Several investigations have suggested that alkyl-GrnP synthase may form a heteromultimeric complex with GrnP-acyltransferase. Hardeman et al.  showed that endogenously generated substrate was used at a higher efficiency when compared to exogenously added substrate, suggesting a close interaction between the two enzymes.
Thai et al.  obtained further evidence for such interactions during purification of GrnP-acyltransferase from rabbit Harderian gland peroxisomes. After detergent solubilization the enzyme was isolated as a trimeric complex of about 210 kDa by sucrose density gradient centrifugation. Upon further purification, this complex was found to consist of two proteins, namely alkyl-GrnP synthase and GrnP-acyltransferase.
To collect additional information about the complex formation of both enzymes from sources other than Harderian glands two independent experimental approaches were used: chemical cross-linking and coimmunoprecipitation. On immunoblots of peroxisome-enriched fractions from guinea-pig liver after cross-linking, the monomeric immunoreactive band of GrnP-acyltransferase had disappeared, but no (hetero)multimeric complexes with this enzyme could be detected. The possibility that this resulted from shielding of the epitope recognized by the antibodies, due to conformational changes after cross-linking, was investigated by using two-dimensional SDS/PAGE. Samples were cross-linked with a reducible cross-linker, electrophoresed in the first dimension, reduced and subsequently electrophoresed in the second dimension. Both enzymes (Fig. 3) were detected on immunoblots and were present in a high molecular weight complex in the range of 210 kDa before reduction, indicating that they might form a heterotrimeric complex of this size.

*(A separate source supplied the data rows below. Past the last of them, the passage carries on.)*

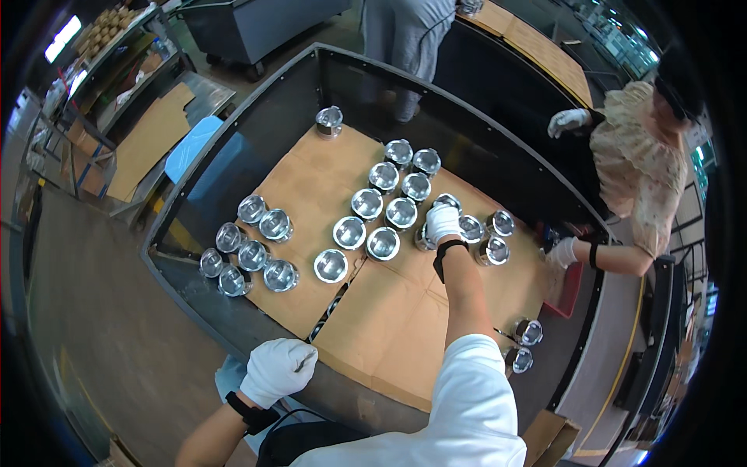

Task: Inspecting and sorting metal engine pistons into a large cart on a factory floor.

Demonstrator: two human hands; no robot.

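Note:
Shiny metal pistons (366,204) stand in groups on brown cardboard (389,319) inside a dark walled bin. My right hand (443,223), in a white glove, reaches into the middle right group. Its fingers are closed on a piston (424,238), which the glove partly hides. More pistons (471,229) stand just right of that hand. My left hand (280,371), also gloved in white, is a fist by the bin's near edge; a small dark spot shows among its fingers, but whether it grips anything cannot be made out.
The bin's dark rim (233,350) surrounds the cardboard. On the right, a co-worker's gloved hand (562,253) is at a red tray (566,289). Two pistons (528,332) sit near the right wall. Another person's grey trousers (408,39) show beyond the far wall.

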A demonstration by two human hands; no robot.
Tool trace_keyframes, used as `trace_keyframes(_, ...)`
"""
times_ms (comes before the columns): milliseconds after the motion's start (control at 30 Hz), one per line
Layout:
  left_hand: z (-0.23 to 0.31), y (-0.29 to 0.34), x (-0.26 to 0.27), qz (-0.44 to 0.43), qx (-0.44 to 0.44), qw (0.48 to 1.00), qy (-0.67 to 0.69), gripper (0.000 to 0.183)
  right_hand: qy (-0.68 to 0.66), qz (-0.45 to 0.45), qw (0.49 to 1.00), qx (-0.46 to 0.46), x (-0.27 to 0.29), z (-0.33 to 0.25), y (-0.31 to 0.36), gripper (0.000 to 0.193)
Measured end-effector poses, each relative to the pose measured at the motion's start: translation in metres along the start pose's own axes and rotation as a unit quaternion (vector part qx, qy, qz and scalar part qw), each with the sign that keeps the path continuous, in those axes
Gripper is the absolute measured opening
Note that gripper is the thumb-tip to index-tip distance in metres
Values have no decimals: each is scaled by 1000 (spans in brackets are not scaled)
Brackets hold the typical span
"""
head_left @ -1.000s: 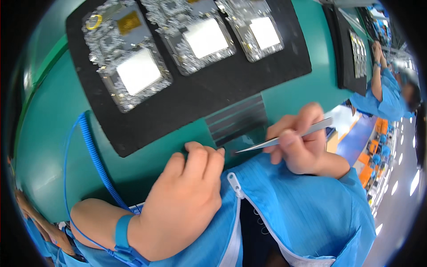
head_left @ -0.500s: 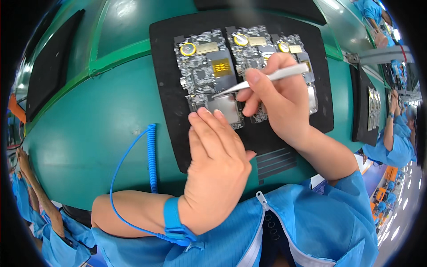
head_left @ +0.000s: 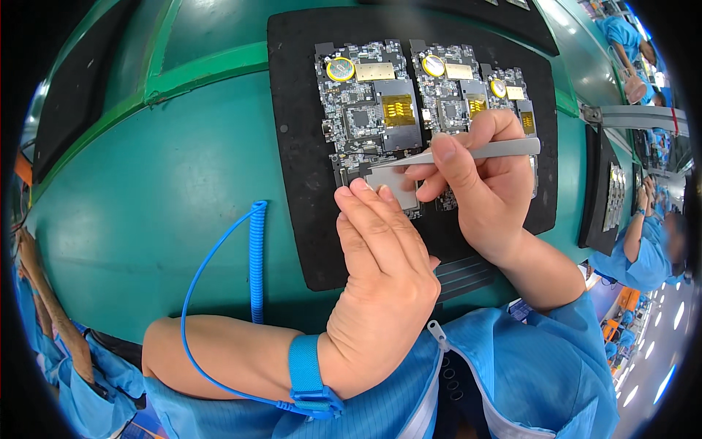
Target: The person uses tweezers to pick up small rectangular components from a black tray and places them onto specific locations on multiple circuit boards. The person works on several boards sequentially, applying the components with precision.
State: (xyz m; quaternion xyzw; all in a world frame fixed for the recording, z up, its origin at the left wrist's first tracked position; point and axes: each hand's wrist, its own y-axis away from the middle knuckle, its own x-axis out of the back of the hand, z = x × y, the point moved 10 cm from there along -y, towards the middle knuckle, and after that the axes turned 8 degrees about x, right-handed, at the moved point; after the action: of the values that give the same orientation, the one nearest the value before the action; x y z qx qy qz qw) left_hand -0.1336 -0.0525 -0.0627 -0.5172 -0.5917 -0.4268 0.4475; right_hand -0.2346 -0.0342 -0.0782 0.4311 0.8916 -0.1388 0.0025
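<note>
Head view: the right hand [head_left: 482, 190] pinches grey tweezers [head_left: 468, 152], tips at a pale grey pad [head_left: 391, 184] on the leftmost circuit board [head_left: 365, 110], mid black mat [head_left: 300, 146]. The left hand [head_left: 384, 271], flat and open, presses fingertips [head_left: 362, 192] on the pad's near edge.

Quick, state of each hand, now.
Left hand: open, fingertips resting on the circuit board, holding nothing.
Right hand: closed on the tweezers.
</note>
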Motion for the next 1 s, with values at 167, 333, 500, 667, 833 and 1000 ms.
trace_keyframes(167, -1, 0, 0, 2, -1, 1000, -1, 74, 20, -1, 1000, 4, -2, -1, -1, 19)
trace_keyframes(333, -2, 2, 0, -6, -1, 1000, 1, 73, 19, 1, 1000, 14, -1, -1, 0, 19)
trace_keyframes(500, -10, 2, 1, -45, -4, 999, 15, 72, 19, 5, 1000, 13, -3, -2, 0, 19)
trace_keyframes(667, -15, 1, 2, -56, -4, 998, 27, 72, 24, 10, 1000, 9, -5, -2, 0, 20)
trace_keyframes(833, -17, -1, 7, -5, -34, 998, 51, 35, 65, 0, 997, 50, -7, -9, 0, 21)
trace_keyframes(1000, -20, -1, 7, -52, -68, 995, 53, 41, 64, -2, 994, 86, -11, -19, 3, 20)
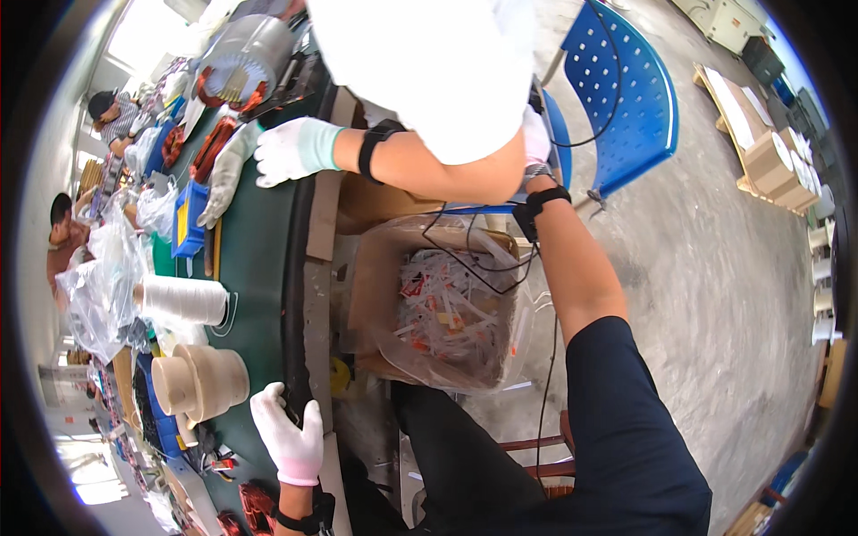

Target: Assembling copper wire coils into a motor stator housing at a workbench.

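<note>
My left hand (288, 436), in a white glove with a pink cuff, is at the near edge of the green-topped workbench (268, 259). Its thumb and fingers are apart, and nothing shows between them. My right arm reaches forward to the blue chair (617, 98). The white-gloved right hand (535, 141) there is partly covered by a co-worker's arm, and its fingers are hidden. Nearest my left hand on the bench are stacked cream tape rolls (210, 382) and a spool of white thread (186, 299).
A co-worker in a white shirt (429, 71) leans in, one gloved hand (295, 152) over the bench. Below stands a lined carton (371, 281) of paper scraps, with black cables (478, 272) across it. A motor stator (241, 67), copper coils (214, 147) and a blue bin (189, 219) lie farther along.
</note>
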Demonstrator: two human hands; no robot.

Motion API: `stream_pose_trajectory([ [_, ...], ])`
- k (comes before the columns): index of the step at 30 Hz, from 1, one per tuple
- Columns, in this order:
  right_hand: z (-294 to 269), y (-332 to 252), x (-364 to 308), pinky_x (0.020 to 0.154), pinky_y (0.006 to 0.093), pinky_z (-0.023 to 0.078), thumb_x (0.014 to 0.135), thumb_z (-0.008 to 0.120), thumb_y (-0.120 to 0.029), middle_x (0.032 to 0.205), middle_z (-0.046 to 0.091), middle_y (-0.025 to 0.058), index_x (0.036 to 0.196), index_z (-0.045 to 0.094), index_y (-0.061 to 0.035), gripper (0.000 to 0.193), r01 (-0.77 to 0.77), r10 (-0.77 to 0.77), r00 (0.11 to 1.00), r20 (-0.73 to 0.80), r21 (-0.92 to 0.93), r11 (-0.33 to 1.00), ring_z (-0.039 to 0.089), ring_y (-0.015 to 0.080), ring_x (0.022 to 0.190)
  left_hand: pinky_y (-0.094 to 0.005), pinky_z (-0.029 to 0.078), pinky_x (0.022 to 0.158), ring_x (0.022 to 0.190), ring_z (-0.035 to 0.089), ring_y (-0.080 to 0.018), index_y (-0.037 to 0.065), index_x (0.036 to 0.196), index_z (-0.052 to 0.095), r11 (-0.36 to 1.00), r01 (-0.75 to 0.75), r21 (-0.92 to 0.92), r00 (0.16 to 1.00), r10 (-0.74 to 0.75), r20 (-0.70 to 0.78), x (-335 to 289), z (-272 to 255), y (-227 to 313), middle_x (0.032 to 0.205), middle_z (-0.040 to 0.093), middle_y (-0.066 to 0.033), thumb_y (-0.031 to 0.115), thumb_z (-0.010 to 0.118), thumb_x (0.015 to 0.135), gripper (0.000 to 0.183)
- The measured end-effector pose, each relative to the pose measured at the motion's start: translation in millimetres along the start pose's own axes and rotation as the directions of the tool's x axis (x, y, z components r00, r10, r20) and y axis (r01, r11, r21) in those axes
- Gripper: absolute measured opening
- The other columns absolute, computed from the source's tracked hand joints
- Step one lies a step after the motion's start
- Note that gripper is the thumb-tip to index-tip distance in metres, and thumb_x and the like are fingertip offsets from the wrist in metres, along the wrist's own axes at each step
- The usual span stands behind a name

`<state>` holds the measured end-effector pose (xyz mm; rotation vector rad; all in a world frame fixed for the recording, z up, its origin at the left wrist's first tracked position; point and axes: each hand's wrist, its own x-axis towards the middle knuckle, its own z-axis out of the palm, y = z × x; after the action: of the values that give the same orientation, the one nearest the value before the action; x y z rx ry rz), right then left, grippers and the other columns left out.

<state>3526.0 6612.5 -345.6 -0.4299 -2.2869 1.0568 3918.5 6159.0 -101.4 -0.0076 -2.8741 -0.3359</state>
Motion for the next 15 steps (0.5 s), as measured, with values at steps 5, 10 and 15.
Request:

Chemical cross-linking was also performed in human fibroblasts, either from controls having GrnP-acyltransferase or from patients lacking this enzyme. A complex of about 210 kDa was detected in the cell lines containing the GrnP-acyltransferase protein (Fig. 4). Surprisingly, in the cell lines missing the GrnP-acyltransferase protein, we also detected a complex of about 210 kDa, but clearly running at a slightly lower position. It is possible that in the absence of GrnP-acyltransferase another protein of an almost identical size fills up the place, giving rise to the formation of yet another complex. This possibility was confirmed by our observation that recombinant (His)6-tagged alkyl-GrnP synthase forms homodimers and homotrimers after cross-linking in an E. coli supernatant as well as after immobilization on Ni2+-ProBond resin beads (Fig. 5). After incubation of those beads with a Chaps-extract of peroxisomes subsequent cross-linking caused the formation of an additional immunoreactive band that probably corresponds to the heterotrimeric complex containing GrnP-acyltransferase from the detergent extract bound to the immobilized alkyl-GrnP synthase.
Finally, in coimmunoprecipitation experiments (Fig. 6) using Chaps-extracts of peroxisomes, it was found that at least half of the alkyl-GrnP synthase pool was removed with GrnP-acyltransferase immunoprecipitates and vice versa. Complete coimmunoprecipitation may have been prevented by dissociation of the complex in the detergent extract or to differential solubilization of the two enzymes in the detergent extract.
Taken together, this report provides several lines of evidence that alkyl-GrnP synthase and GrnP-acyltransferase, peroxisomal enzymes involved in ether phospholipid biosynthesis, form a heterotrimeric complex. At low BMH concentrations an intermediate dimeric complex was detected also (Fig. 1). This complex formation does not appear to be necessary for the activity of both enzymes. This was shown recently by radiation inactivation experiments, which demonstrated that the active functional units of both enzymes were the monomers . However, complex formation between the two enzymes is likely to facilitate substrate channelling, as is frequently observed in nature.